--- Input data ---
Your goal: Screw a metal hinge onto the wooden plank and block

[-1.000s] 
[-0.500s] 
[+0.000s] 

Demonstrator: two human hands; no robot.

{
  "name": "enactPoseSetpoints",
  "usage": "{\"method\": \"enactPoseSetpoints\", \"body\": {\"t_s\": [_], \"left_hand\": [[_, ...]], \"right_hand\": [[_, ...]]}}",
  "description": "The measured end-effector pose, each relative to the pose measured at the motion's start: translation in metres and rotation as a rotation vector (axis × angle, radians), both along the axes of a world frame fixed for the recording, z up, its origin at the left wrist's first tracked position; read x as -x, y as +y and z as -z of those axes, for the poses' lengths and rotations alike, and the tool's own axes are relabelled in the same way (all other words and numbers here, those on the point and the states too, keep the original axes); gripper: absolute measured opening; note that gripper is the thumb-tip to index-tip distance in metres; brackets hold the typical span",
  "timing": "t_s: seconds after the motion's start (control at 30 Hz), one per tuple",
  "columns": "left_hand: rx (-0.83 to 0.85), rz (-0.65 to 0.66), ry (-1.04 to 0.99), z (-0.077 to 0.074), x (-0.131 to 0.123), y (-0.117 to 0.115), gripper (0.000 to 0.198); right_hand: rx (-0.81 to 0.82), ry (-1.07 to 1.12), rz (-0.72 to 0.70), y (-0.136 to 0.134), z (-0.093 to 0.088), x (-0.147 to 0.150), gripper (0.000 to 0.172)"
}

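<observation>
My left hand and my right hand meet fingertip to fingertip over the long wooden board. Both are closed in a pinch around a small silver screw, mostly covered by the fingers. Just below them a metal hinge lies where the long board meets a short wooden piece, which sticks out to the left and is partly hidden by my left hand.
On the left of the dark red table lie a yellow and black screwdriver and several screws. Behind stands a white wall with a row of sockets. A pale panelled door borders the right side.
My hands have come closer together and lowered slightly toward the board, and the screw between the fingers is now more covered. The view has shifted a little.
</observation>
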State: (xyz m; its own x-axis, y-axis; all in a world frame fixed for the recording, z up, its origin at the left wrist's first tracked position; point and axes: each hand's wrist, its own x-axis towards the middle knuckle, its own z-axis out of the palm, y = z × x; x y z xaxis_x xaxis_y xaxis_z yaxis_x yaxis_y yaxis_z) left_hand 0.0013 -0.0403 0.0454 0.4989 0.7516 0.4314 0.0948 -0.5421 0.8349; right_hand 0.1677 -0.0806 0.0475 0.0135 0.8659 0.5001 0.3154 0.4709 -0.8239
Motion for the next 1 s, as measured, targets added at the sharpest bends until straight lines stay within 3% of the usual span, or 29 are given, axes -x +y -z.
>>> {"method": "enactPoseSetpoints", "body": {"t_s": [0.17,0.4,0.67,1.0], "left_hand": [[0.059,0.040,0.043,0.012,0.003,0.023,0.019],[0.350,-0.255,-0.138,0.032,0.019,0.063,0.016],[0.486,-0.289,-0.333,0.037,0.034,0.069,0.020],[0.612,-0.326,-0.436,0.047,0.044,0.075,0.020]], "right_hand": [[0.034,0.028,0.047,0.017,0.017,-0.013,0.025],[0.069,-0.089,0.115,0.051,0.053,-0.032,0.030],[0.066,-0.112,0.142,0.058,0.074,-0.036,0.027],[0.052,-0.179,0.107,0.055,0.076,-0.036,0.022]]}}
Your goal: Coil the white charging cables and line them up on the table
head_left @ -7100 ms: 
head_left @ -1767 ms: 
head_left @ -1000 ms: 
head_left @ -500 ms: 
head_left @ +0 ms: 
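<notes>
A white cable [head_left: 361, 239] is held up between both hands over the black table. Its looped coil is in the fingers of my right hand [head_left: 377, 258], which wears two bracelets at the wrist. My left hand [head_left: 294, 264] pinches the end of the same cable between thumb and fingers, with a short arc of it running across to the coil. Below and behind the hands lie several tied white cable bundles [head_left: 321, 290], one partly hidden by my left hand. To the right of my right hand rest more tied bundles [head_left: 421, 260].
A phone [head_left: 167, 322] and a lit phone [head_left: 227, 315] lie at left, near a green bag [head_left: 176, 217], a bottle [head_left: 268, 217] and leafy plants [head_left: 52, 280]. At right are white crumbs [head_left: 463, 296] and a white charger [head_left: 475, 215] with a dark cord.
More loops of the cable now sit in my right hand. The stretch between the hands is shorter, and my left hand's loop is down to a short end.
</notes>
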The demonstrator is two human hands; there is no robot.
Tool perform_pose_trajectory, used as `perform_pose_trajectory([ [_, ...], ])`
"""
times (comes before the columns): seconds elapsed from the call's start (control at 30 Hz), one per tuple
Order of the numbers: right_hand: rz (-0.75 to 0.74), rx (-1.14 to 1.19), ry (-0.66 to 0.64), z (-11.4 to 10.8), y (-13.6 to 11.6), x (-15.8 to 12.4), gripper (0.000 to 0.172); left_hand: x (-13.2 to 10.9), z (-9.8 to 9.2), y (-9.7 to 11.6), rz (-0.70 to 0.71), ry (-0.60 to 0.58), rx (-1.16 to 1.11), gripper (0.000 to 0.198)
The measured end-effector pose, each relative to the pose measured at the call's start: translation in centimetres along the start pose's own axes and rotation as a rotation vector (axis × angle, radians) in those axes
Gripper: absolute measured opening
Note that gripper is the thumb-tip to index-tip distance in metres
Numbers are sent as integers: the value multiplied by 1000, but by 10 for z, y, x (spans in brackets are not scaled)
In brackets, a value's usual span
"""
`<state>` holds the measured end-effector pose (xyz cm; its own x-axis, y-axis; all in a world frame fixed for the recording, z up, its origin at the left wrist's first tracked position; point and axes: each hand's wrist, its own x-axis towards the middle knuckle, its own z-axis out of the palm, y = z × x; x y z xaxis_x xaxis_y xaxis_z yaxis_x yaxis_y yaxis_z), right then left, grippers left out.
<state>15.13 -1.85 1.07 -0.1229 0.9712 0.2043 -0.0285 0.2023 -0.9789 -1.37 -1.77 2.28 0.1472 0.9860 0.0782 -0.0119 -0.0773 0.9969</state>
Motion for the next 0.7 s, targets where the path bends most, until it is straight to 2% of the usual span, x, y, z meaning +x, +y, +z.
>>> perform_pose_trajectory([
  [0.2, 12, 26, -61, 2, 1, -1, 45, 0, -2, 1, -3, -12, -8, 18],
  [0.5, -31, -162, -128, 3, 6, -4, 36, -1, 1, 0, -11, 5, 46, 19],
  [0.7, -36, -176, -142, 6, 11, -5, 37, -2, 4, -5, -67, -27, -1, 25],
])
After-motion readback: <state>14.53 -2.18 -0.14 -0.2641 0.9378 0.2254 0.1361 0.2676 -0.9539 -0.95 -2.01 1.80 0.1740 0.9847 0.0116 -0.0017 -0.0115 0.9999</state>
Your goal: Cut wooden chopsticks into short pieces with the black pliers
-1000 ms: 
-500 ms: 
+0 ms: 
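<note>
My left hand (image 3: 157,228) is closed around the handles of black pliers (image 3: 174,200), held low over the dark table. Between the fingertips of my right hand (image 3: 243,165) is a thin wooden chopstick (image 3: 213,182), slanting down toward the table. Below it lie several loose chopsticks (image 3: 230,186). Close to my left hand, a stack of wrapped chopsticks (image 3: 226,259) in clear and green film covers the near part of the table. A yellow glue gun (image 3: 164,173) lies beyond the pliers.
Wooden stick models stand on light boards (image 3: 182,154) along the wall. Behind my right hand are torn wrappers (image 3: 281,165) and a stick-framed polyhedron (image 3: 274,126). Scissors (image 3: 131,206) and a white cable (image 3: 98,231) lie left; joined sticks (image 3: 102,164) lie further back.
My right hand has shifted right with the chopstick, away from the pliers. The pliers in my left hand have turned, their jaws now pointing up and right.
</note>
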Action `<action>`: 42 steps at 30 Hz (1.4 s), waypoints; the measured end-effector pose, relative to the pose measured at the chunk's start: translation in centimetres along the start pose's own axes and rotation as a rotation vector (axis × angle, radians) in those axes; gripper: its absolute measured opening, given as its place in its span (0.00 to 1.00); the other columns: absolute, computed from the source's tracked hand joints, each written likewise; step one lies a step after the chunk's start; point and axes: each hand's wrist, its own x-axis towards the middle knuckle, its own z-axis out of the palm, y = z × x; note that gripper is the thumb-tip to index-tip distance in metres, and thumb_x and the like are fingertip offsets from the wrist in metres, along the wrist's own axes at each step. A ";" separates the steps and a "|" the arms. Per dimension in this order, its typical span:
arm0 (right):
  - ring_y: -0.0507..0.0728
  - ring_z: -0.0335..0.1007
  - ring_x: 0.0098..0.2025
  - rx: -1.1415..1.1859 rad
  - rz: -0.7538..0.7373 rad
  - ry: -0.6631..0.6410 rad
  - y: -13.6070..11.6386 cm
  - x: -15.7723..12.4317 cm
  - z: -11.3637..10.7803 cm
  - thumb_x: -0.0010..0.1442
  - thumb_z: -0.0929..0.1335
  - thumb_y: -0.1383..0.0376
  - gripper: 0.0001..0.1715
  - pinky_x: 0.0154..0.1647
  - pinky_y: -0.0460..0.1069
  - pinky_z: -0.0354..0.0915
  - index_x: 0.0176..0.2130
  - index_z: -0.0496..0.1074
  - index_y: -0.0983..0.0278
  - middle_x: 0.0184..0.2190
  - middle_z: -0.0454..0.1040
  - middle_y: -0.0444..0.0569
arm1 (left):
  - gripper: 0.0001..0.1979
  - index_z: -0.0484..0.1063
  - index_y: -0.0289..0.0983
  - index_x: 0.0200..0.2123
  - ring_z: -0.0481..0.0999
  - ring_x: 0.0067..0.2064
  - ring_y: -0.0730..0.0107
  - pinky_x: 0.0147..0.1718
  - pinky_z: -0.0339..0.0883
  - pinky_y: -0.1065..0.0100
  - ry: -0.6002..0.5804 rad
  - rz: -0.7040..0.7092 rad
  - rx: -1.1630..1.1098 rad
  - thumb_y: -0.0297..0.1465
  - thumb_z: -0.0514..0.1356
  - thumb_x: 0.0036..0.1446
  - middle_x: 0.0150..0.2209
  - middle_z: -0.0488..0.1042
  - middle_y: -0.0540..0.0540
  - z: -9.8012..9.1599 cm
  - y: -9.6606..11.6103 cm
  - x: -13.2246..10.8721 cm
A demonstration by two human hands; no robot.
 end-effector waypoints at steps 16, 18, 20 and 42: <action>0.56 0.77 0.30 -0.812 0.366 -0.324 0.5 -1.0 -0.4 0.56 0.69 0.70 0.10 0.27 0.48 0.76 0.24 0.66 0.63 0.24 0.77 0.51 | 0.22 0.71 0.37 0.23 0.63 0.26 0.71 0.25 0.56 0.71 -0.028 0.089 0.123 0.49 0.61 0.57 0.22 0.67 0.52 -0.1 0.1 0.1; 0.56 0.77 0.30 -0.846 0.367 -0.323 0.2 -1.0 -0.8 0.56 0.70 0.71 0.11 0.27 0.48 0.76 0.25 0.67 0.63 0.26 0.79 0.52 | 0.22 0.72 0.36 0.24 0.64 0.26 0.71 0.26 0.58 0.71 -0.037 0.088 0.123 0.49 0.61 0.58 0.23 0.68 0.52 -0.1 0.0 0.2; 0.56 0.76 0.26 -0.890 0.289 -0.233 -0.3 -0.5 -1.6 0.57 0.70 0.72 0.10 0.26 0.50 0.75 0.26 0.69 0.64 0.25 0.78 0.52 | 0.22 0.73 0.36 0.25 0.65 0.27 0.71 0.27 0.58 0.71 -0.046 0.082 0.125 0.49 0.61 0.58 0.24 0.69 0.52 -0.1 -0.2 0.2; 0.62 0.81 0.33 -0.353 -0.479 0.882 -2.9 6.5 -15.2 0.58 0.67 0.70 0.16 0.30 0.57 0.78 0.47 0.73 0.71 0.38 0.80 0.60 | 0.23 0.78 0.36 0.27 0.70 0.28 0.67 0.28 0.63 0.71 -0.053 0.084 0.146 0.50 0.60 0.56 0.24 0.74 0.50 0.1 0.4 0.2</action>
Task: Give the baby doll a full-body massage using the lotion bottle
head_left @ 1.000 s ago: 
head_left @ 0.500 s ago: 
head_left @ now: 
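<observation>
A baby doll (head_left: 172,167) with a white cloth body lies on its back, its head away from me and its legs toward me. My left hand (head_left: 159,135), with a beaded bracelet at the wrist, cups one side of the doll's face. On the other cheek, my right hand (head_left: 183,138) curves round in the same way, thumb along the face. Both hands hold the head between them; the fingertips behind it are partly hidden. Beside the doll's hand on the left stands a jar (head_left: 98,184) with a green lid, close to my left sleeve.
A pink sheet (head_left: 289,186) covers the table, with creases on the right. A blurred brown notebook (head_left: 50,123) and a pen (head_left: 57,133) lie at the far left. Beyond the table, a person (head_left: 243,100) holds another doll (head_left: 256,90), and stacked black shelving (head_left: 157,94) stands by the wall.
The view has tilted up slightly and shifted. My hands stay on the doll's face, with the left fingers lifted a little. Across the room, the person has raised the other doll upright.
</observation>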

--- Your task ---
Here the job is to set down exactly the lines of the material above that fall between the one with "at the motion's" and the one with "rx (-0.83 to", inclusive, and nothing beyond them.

--- Written solution ---
  "description": "The measured end-effector pose, each relative to the pose measured at the motion's start: translation in metres and rotation as a rotation vector (axis × angle, radians), both along the axes of a world frame fixed for the recording, z up, its origin at the left wrist's first tracked position; read x as -x, y as +y and z as -z of those axes, for the poses' lengths and rotations alike, and the tool's own axes are relabelled in the same way (all other words and numbers here, those on the point and the states too, keep the original axes); gripper: absolute measured opening; note that gripper is the thumb-tip to index-tip distance in metres; brackets hold the typical span",
  "timing": "t_s: seconds after the motion's start (control at 30 Hz), one per tuple",
  "columns": "left_hand: rx (-0.83 to 0.85), rz (-0.65 to 0.66), ry (-1.04 to 0.99), z (-0.077 to 0.074), x (-0.131 to 0.123), y (-0.117 to 0.115), gripper (0.000 to 0.198); right_hand: rx (-0.81 to 0.82), ry (-1.07 to 1.12), rz (-0.72 to 0.70), y (-0.136 to 0.134), z (-0.093 to 0.088), x (-0.147 to 0.150), gripper (0.000 to 0.172)"

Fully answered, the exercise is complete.